| Title | Authors | Year |
|---|---|---|
| Abstract A037: Coordinated activity between AR-V7 and glucocorticoid receptor drives resistance to androgen receptor signaling inhibition | Zhang et al. | 2025 |
Summary
Androgen blockade triggers a systemic stress response that elevates cortisol and drives glucocorticoid receptor (NR3C1) overactivation. In prostate cells, the androgen receptor splice variant AR-V7, which lacks a ligand-binding domain, heterodimerizes with NR3C1 to reconstitute a hybrid transcriptional program. This AR-V7–GR complex binds GRE/ARE hybrid DNA elements, reinstating transcription of growth and survival genes even in the absence of androgen signaling.
The resulting transcriptional landscape mirrors the neuronal stress response: heightened excitatory output through NR3C1, elevated calcium handling, and oxidative strain.
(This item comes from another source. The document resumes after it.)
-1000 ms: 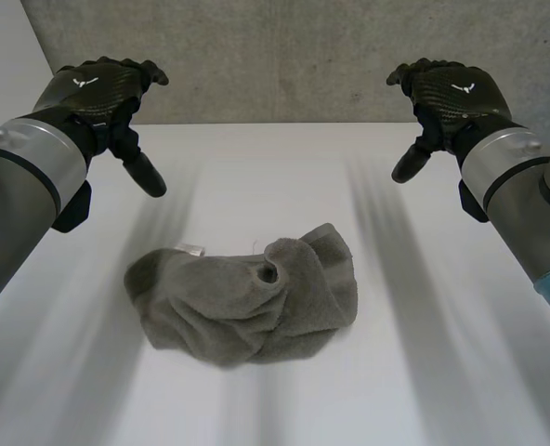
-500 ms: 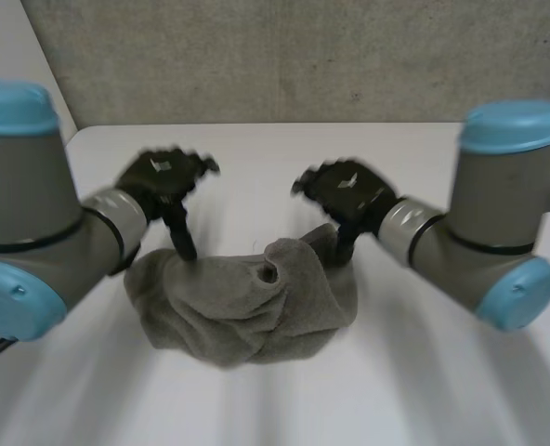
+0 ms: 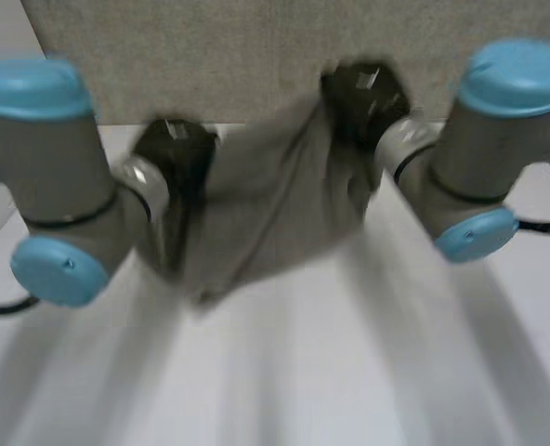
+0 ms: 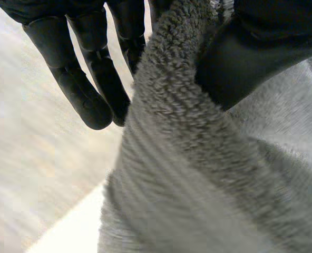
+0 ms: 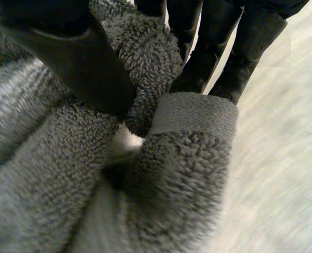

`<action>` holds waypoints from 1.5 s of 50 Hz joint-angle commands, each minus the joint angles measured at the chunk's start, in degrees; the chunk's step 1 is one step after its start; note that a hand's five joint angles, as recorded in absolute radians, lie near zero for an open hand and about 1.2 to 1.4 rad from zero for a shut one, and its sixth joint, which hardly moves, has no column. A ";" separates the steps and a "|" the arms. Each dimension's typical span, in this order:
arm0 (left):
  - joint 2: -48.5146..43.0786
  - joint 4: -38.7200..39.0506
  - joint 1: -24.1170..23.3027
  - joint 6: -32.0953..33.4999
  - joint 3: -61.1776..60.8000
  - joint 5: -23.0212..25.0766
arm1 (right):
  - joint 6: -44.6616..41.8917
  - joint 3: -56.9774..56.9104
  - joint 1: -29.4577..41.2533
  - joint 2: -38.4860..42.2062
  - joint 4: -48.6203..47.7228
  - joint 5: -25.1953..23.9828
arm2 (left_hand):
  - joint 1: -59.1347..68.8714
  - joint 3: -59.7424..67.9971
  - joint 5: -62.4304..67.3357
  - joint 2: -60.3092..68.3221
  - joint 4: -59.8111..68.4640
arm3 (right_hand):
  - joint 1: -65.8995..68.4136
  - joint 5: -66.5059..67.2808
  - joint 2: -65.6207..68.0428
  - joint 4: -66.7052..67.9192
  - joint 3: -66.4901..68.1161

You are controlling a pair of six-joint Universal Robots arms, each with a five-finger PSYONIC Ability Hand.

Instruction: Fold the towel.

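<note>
The grey fluffy towel (image 3: pixel 266 204) hangs above the white table (image 3: pixel 349 372), stretched between both hands. My left hand (image 3: pixel 175 153) grips its left upper edge. In the left wrist view the thumb (image 4: pixel 251 58) pinches the towel (image 4: pixel 198 184) against the fingers (image 4: pixel 87 89). My right hand (image 3: pixel 363 98) holds the right upper end, higher than the left. In the right wrist view its thumb (image 5: pixel 77 63) and fingers (image 5: pixel 219 58) clamp a bunched hem of the towel (image 5: pixel 50 174). The towel's lower edge sags towards the left.
A grey wall (image 3: pixel 210 56) runs along the table's far side. Both arms' elbows, with light-blue caps (image 3: pixel 57 269) (image 3: pixel 475 232), stand to either side of the towel.
Both hands dropped from above the table onto the crumpled towel's far edge, shut on it and lifted it into the air, the right end higher.
</note>
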 commanded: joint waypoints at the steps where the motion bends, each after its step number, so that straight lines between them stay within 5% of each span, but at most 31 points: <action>1: 8.61 16.26 -0.09 -11.75 -3.80 -7.95 | 8.75 12.45 -1.90 -11.72 -14.04 -0.63 | -2.82 -8.36 -14.22 -5.40 -6.32 | 5.01 5.23 6.03 3.56 4.37; 9: 11.35 19.62 -0.44 -15.82 -21.57 -4.26 | 1.80 22.93 -2.16 -12.09 -7.54 -10.31 | -2.82 -8.36 -14.22 -5.40 -6.32 | 5.01 5.23 6.03 3.56 4.37; 18: 11.09 20.15 -0.71 -15.74 -40.12 -0.83 | -20.96 35.23 -4.63 -10.77 6.44 -18.22 | -5.32 -10.86 -16.72 -7.90 -8.82 | 1.87 2.09 2.90 0.42 1.23; 20: 12.05 19.63 -0.71 -15.65 -43.97 -0.31 | -29.19 36.29 -6.28 -10.42 14.04 -17.78 | -12.01 -17.55 -23.41 -14.59 -15.52 | -18.02 -17.79 -16.99 -19.47 -18.66; 21: 12.05 19.62 -0.71 -15.65 -43.99 -0.31 | -29.23 36.29 -6.30 -10.42 14.08 -17.78 | -12.05 -17.59 -23.45 -14.63 -15.55 | -18.15 -17.92 -17.12 -19.60 -18.79; 25: 17.83 17.52 -0.62 -15.39 -47.84 -0.13 | -31.25 36.21 -9.37 -12.25 20.58 -18.22 | -25.12 -30.66 -36.51 -27.69 -28.62 | -60.44 -60.22 -59.41 -61.89 -61.08; 27: 19.85 16.47 -0.62 -14.95 -48.20 -0.13 | -30.46 35.94 -9.72 -13.92 20.85 -18.04 | -31.67 -37.20 -43.06 -34.24 -35.17 | -64.99 -64.77 -63.97 -66.44 -65.63; 36: 28.57 14.26 -1.06 -10.65 -45.31 -0.04 | -21.15 32.69 -9.64 -19.03 18.92 -19.18 | -55.42 -60.96 -66.82 -58.00 -58.92 | -64.99 -64.77 -63.97 -66.44 -65.63; 41: 27.96 14.44 -1.15 -8.35 -43.64 0.05 | -20.70 29.70 -9.37 -18.24 18.74 -19.18 | -57.64 -63.17 -69.03 -60.21 -61.14 | -64.99 -64.77 -63.97 -66.44 -65.63; 46: 24.44 14.26 -1.06 -4.66 -43.28 1.54 | -21.32 25.74 -5.15 -13.49 18.48 -19.27 | -58.81 -64.35 -70.21 -61.39 -62.32 | -64.99 -64.77 -63.97 -66.44 -65.63; 55: 19.36 13.56 -0.27 9.29 -44.95 11.90 | -26.50 13.26 1.35 -1.63 19.88 -19.45 | -59.49 -65.03 -70.88 -62.06 -62.99 | -64.99 -64.77 -63.97 -66.44 -65.63; 62: 18.29 13.12 2.10 18.44 -47.23 12.70 | -33.87 5.98 5.74 6.62 21.99 -19.19 | -60.66 -66.20 -72.06 -63.24 -64.16 | -64.99 -64.77 -63.97 -66.44 -65.63; 71: 14.42 12.77 3.42 22.14 -46.54 12.88 | -36.70 -2.91 7.15 15.60 27.00 -17.87 | -59.99 -65.53 -71.39 -62.57 -63.49 | -64.40 -64.18 -63.38 -65.86 -65.05; 75: 11.27 11.98 4.13 23.89 -46.01 12.97 | -36.70 -7.29 7.33 18.49 29.90 -17.25 | -59.49 -65.03 -70.88 -62.07 -62.99 | -44.82 -44.60 -43.79 -46.27 -45.46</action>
Over time, the same compensatory hypermethylation seen in neurons emerges at NR3C1 regulatory regions to limit excessive throughput.
Key Molecular Players
- AR-V7: Ligand-independent androgen receptor splice variant that maintains constitutive nuclear activity.
- NR3C1 (GR): Glucocorticoid receptor activated by cortisol, partnering with AR-V7 to maintain signaling under blockade.
- FKBP5: Chaperone and feedback modulator; stabilizes GR/AR complexes and mediates stress sensitivity.
- SGK1 and TSC22D3 (GILZ): Promote survival, ionic balance, and redox adaptation.
- DUSP1: Deactivates MAPK, buffering stress response.
- Surface receptors induced: EGFR, FGFR1, IL6R, ADRB2, ENaC (SCNN1A), NKCC1 (SLC12A2), ZIP6 (SLC39A6), ITGB1, CD44.
Surface Remodeling Effects
- Growth Factor Receptors: EGFR, FGFR1, and IGF1R are upregulated, maintaining PI3K-AKT and MAPK signaling.
- Cytokine and Stress Receptors: IL6R and TNFRSF12A activate STAT3 and NF-κB, perpetuating inflammatory growth signaling.
- Ion Transporters and Channels: ENaC, NKCC1, and ZIP6 increase ionic excitability and redox buffering, paralleling NMDA-driven calcium influx in neurons.
- Adrenergic Receptors: ADRB2 and purinergic P2RX4 amplify cAMP and Ca²⁺ signaling, increasing stress responsiveness.
- Adhesion Molecules: ITGB1 and CD44 promote migration and mechanical resilience, favoring metastasis.
Pathophysiological Parallels
| Cancer Cell Context | Neuronal Context |
|---|---|
| AR-V7–GR maintains proliferation under androgen blockade | NR3C1 activation maintains excitatory signaling under stress |
| EGFR/IL6R/ADRB2 surface expression sustains Ca²⁺ and ROS signaling | NMDA/AMPA upregulation sustains Ca²⁺ and ROS signaling |
| Chronic GR activation leads to NR3C1 hypermethylation | Chronic GR activation leads to NR3C1 hypermethylation |
| Result: Therapy resistance and survival | Result: Excitotoxic injury and neurodegeneration |
Mechanistic Flow
- Androgen Blockade → Cortisol Rise → GR Overactivation
- AR-V7 Expression → GR Recruitment → GRE/ARE Activation
- Transcription of FKBP5, SGK1, GILZ → Cellular Survival
- Surface Remodeling → EGFR / IL6R / ADRB2 / ENaC Upregulation
- Sustained Calcium and ROS Throughput → NR3C1 Hypermethylation
Conceptual Integration
The AR-V7–GR axis represents a somatic mirror of neuronal excitotoxic adaptation.
Under stress (or therapy blockade), cells reroute control through NR3C1 to maintain throughput. The result is transcriptional excitability that preserves short-term function at long-term metabolic cost. This is a unifying principle in our model: stress signaling through NR3C1 universally amplifies receptor density, calcium flow, and ROS production, whether the endpoint is proliferation or neurodegeneration.